Acogida, fiesta. Pero no puede faltar un tercer elemento: la misión. Esta JMJ se caracterizó por un tema misionero: "Vayan y hagan discípulos de todas las naciones”. Hemos oído la palabra de Jesús: es la misión que nos ha dado a todos. Es el mandato de Cristo resucitado a sus discípulos: ¡"Vayan”, salgan de si mismos, de toda cerrazón para llevar la luz y el amor del Evangelio a todos, hasta las extremas periferias de la existencia! Y fue precisamente ese mandato de Jesús que he confiado a los jóvenes que llenaban la inmensa playa de Copacabana. Un lugar simbólico, la orilla del océano, que parecía sugerir la orilla del lago de Galilea. Sí, porque aún hoy en día el Señor repite: " Vayan... " y agrega: " Yo estoy con vosotros, todos los días ...". Esto es fundamental !Sólo a través de Cristo podemos llevar el evangelio. Sin Él no podemos hacer nada - nos lo ha dicho Él mismo ( cf. Jn 15,5). Con él, en cambio, unidos a Él, podemos hacer mucho. Incluso un chico, una chica, que a los ojos del mundo cuenta poco o nada, ante los ojos de Dios es un apóstol del Reino, ¡es una esperanza para Dios! A todos los jóvenes quisiera preguntar con fuerza: ¿Quieren ser una esperanza para Dios? ¿Quieren ser una esperanza para la Iglesia? Un joven corazón que acoge el amor de Cristo, se convierte en esperanza para los otros, ¡es una fuerza inmensa! ¡Vosotros chicos y chicas, todos los jóvenes deben transformarse en esperanza! Abran las puertas hacia un mundo nuevo de esperanza. Ésta es su misión ¿Quieren ser esperanza para todos nosotros? Pensemos en lo que significa aquella multitud de jóvenes que han encontrado a Cristo resucitado, en Río de Janeiro, y llevan su amor en la vida de cada día, lo viven, lo comunican. No terminan en los periódicos, porque no cometen actos violentos, no hacen escándalos, y por lo tanto no son noticia. Pero si permanecen unidos a Jesús, construyen su Reino, construyen fraternidad, comparten obras de misericordia, ¡son una fuerza poderosa para que el mundo sea más justo y más hermoso, para transformarlo! Pido ahora a los chicos y chicas: ¿tienen ustedes la valentía de asumir este reto? ¿Se animan para ser esta fuerza de amor y de misericordia que tiene el coraje de querer cambiar el mundo?

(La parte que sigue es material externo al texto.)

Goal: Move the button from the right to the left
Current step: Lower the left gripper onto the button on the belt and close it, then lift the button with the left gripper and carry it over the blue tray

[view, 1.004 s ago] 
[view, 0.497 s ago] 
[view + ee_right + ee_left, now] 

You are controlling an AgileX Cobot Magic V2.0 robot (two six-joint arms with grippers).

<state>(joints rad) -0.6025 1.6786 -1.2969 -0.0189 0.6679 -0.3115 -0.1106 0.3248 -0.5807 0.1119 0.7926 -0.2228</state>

Queridos amigos, la experiencia de la JMJ nos recuerda la verdadera y gran noticia de la historia, la Buena Nueva, a pesar de que no aparece en los periódicos y en la televisión: somos amados por Dios, que es nuestro Padre y que envió a su Hijo Jesús para que estuviera cerca de cada uno de nosotros y nos salve. A salvarnos y a perdonarnos todo, porque Él siempre perdona. Porque Él es bueno y misericordiosos. Acordaos: acogida, fiesta, misión: tres palabras. Que estas palabras no sean solo un recuerdo de lo que sucedió en Río, sino que sean el alma de nuestra vida y la vida de nuestras comunidades. Gracias.